The governor delivered the message as the guest lecturer at a major academic event. He spoke while delivering the 38th convocation lecture of the Federal University of Technology Owerri, in the Imo State capital, where an academic procession marked the start of proceedings and set the stage for a discussion on the future of technology education in Nigeria.
His address carried a pointed title that framed the stakes in stark terms. The lecture was titled Nigerian universities of technology must lead in the fourth industrial revolution or jeopardize the nation's future, a phrasing that summed up the governor's central argument that the institutions can no longer afford to lag behind the pace of global change.
Uzodimma highlighted the growing influence of a wave of emerging technologies on the global economy. He pointed to artificial intelligence, robotics, biotechnology, quantum computing and other advances, arguing that the fourth industrial revolution is already here and is restructuring economies, dissolving some industries while creating new ones, and rewriting the basic terms on which nations compete.
He framed the choice facing the country and its institutions as a simple but urgent one. The question, he said, is whether Nigeria is moving with the change or standing still and watching a generation of young people, described as the most populous and most technologically curious cohort in Africa, locked out of an economy they were born into but never given the tools to enter.
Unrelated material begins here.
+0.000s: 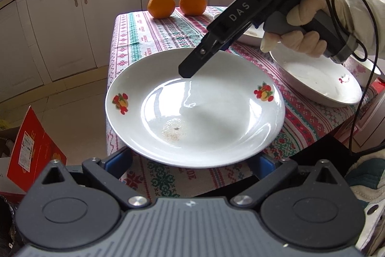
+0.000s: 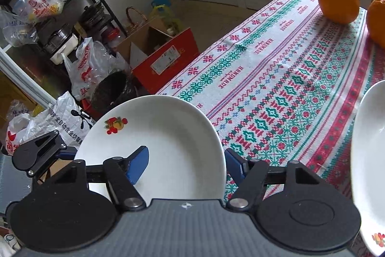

The governor also commended the president for policies aimed at promoting innovation, digital transformation and skills development, citing several key initiatives. He presented those measures as part of the wider effort to position the country to take advantage of the technological shift rather than be left behind by it.
Setting out how the pieces should fit together, Uzodimma argued that responsibility is shared across different levels. The federal government, he said, has built the policy infrastructure and the state government the operational infrastructure, while the universities of technology must now build the academic and research infrastructure that converts that readiness into economic transformation, with the three layers aligned and sustained over time.